**Required action**
Only a number is required: how many lines of the material contain the word "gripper"?
[Start of Attachment]
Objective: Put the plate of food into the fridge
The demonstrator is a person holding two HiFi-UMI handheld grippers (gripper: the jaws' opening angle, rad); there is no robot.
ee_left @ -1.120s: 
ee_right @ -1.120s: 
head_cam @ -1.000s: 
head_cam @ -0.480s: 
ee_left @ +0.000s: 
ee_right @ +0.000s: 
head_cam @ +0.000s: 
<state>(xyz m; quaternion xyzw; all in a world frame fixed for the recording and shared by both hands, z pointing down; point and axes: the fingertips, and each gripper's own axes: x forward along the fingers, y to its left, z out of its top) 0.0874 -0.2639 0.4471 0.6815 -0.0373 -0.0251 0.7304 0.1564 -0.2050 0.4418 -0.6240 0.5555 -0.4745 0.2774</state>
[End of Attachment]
**The answer**
2